Perniagaan, perdagangan adalah pendorong kemakmuran dan kesejahteraan. Perputaran uang dan barang diibaratkan darah yang mengalir dalam tubuh, yang membawa sari makanan dan mengedarkannya ke seluruh tubuh, sekaligus membawa racun dan barang buangan ke tempat yang mengolahnya.
Perniagaan menuntut seseorang untuk pintar, melek huruf, cakap berbicara, pandai menawar dan bijak membaca keadaan. Ini dipandang sebagai kegiatan yang mengolah karunia akal. Tambah lagi, kecerdikan melahirkan pembaruan dan kemudahan dalam kehidupan. Di sisi lain, kecerdikan yang berlebihan membawa kebatilan dan niat meraup laba dengan menindas yang lainnya. Orang yang berhadapan dengan saudagar senantiasa cemas, apakah ia akan dicurangi atau ditindas dengan perjanjian yang tidak adil. Seorang pedagang dituntut untuk menjunjung tinggi kejujuran dan integritas.

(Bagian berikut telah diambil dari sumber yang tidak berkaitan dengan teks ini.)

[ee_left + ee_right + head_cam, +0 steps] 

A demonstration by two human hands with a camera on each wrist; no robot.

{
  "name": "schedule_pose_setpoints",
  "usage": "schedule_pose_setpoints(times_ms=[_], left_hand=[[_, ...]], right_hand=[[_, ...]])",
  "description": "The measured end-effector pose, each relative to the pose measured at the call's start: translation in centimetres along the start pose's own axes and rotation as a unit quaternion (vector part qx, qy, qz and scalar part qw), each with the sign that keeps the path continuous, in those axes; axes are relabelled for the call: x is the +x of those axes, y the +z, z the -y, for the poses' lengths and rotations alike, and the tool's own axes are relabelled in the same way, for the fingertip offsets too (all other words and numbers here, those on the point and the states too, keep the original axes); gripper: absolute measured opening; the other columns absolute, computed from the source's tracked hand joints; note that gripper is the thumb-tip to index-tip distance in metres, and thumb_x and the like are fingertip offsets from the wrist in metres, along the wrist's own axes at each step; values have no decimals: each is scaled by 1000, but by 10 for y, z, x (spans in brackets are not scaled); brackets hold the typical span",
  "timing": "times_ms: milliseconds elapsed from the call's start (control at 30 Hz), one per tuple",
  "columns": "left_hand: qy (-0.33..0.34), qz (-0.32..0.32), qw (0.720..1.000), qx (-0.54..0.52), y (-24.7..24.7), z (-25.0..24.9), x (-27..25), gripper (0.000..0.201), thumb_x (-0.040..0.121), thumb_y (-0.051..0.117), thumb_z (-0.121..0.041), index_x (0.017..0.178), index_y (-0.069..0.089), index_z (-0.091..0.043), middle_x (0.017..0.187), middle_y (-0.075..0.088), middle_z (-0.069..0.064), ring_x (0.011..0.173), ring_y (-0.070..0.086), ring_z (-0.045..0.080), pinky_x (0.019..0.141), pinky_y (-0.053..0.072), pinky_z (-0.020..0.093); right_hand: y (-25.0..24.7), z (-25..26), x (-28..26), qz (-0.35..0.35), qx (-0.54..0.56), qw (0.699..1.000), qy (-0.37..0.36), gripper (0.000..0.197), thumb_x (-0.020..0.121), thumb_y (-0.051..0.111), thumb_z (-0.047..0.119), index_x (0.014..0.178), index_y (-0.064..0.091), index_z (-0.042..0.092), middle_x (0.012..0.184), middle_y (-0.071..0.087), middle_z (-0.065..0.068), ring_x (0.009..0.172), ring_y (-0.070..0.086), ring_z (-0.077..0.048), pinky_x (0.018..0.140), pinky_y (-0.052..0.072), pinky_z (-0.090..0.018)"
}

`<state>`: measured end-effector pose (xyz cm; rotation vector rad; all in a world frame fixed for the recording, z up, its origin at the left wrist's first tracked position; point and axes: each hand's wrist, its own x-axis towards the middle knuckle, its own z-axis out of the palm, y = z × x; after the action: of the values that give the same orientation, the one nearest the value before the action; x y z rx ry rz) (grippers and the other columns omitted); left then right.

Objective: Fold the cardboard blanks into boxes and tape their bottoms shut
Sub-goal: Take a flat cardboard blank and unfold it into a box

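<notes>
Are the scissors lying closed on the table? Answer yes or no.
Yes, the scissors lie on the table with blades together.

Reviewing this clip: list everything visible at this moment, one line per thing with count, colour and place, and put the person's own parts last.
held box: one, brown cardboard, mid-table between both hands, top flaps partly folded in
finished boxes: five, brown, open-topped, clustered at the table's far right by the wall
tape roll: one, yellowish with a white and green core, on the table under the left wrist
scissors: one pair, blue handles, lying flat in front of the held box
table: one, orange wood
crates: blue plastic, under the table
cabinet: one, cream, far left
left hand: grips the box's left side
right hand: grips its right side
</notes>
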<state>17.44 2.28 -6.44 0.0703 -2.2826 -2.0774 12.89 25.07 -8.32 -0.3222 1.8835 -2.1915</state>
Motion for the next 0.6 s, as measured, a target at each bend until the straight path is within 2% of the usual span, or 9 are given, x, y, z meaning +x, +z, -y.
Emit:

Karena hal itu, untuk menjadi pedagang seseorang harus memiliki izin dan membayar pajak tahunan. Tidak semua orang bisa seenaknya berdagang barang-barang tertentu, apalagi di pasar kota yang ramai dan makmur. Karena pekerjaan ini merupakan jalur menuju kekayaan paling cepat, banyak izin berdagang dan laporan pajak yang dipalsukan, bahkan oleh bangsawan dan orang-orang yang memiliki pengaruh.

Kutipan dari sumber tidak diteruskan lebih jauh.